On the day before the full of the moon, he retired to the eastern border of France—the Alpine frontier whose rugged peaks stood between the French and the Holy Roman Empire. Casting about in futility for much of the day, he at last happened upon a deep, long-abandoned well that seemed his only hope of sanctuary.

At first the notion he entertained seemed absurd. But the well was deep and narrow, and its steep sides were coated with moss and slime and ice.

At length he threw up his hands, at a loss for any other reasonable plan, and, as evening shadows settled over the snowy, pine-scented land, he cast a prayer up to heaven and dropped feet-first into the well’s murky depths.

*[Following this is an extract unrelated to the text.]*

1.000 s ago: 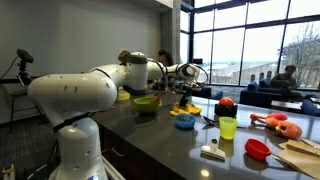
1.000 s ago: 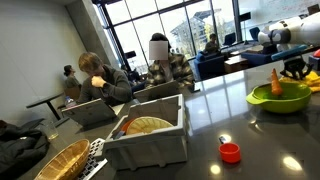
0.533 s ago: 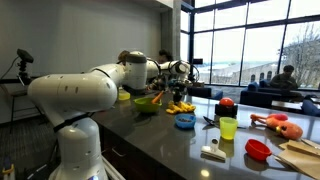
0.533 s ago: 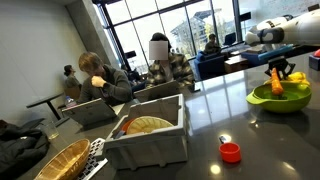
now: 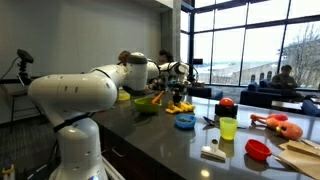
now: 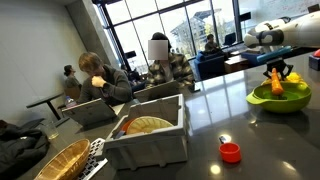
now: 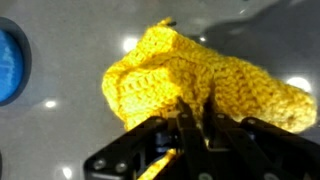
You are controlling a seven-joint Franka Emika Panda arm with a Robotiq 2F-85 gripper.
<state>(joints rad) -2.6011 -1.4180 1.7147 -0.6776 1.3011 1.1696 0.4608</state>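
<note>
My gripper (image 7: 197,100) is shut on a yellow crocheted piece (image 7: 170,70), which fills most of the wrist view and hangs over the grey countertop. In both exterior views the gripper (image 5: 178,90) (image 6: 277,70) hangs beside and just above a green bowl (image 5: 147,102) (image 6: 280,98) with the yellow piece dangling from it. A blue bowl (image 7: 10,65) (image 5: 185,121) lies close by on the counter. Whether the piece touches the green bowl cannot be told.
On the counter stand a yellow-green cup (image 5: 228,127), a red bowl (image 5: 257,149), a red round fruit (image 5: 226,103) and an orange plush toy (image 5: 275,123). A white crate (image 6: 150,135), a wicker basket (image 6: 60,160) and a red cap (image 6: 230,152) lie farther along. People sit behind.
The gripper has carried the yellow piece sideways along the counter to the green bowl, then stayed almost still over the last half second. The jaws stayed shut.
</note>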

The energumen mocked him in his pathetic effort at isolating its unleashed ravings, but as he settled into the muck at the bottom of the well, its waxing despair perked his own spirit. Simon’s human shoulders were nearly wedged into the tight confines, and he knew what this boded for the near doubling in size his form would soon undergo.

Night gradually descended, the moon rising in rounded fullness. Simon suffered the agonizing birthing of the Beast—an hour-long ordeal of erupting lycanthropy. He was never certain whether it was the heady taste of freedom or a
second
possessing demon-spirit that caused the madness of the cohabiting soul during those violent full-moon episodes. He always preferred to interpret it as the latter, lest anyone call
him
the possessed. But on that well-bound night, the monstrous golden creature spewed its wrath with a frustration Simon had seldom seen before, though he had subjected it to a wide assortment of daunting ploys during full moons past.

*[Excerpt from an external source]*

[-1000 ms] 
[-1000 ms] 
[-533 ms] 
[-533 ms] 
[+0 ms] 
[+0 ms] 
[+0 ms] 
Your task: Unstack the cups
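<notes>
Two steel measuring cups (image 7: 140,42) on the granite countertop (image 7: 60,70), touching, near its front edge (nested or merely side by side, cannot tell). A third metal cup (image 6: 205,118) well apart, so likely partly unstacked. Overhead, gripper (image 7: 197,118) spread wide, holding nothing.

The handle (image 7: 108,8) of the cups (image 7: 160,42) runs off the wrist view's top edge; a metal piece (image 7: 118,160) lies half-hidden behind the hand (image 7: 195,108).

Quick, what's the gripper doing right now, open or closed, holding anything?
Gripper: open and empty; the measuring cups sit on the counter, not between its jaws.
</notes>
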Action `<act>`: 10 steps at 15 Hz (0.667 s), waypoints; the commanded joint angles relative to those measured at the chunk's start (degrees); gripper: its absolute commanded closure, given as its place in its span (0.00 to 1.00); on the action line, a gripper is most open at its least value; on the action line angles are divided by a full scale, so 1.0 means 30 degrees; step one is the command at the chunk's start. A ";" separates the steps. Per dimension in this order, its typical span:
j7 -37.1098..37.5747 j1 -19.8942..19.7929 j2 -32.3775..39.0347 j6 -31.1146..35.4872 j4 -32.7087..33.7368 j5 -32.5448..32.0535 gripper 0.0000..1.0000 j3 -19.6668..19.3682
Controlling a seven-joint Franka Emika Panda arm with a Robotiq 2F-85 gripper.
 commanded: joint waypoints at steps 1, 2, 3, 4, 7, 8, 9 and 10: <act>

The werewolf howled maniacally in its dashed hopes at venting its bloodlust. It called its father’s name repeatedly up the tunneled shaft to the distant surface. When it had worked its arms over its head at last, shoulders rubbed raw and fur matted with blood and slime, it began to claw desperately toward the circle of freedom high above. Frosted earth, masonry and stone exploded amidst its thrashings. Its talons were broken and caked with mud. But despite its prodigious strength, it could gain no hand- or foothold. In the end it slumped back into the muck to whimper and curse and rage its promises of vengeance.

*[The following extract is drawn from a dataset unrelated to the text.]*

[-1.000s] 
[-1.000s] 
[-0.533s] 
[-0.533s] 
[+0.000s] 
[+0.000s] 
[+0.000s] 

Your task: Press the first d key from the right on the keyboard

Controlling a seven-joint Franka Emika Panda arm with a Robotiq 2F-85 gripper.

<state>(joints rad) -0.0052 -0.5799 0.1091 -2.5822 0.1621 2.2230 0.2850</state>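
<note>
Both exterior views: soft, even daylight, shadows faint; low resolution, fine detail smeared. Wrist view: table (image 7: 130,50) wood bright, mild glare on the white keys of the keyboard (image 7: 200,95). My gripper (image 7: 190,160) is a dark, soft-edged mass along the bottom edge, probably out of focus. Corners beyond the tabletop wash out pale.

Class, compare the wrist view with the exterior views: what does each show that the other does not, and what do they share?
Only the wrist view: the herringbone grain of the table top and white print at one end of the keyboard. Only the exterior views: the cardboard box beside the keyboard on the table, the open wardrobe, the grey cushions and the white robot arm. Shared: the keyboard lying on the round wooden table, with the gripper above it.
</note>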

The morning reversion presently returning his human form, Simon succumbed to exhaustion and relief. He slept for a time, then was awakened by sounds unmistakably, alarmingly—human. He strained to make out the forms in the far-off disk of light, his red-veined eyes watering and befouled with dirt. He could see heads peering down, knowing they would not be able to see
him
in the darkened well.

Deliberating a moment as they called down to him in the patois of the region, realizing that these might be his enemies, he finally surrendered to the reality of the situation: He had to get out somehow, and if they were foes, then better to face them—whatever their nature or number—than be destroyed like a sewer rat.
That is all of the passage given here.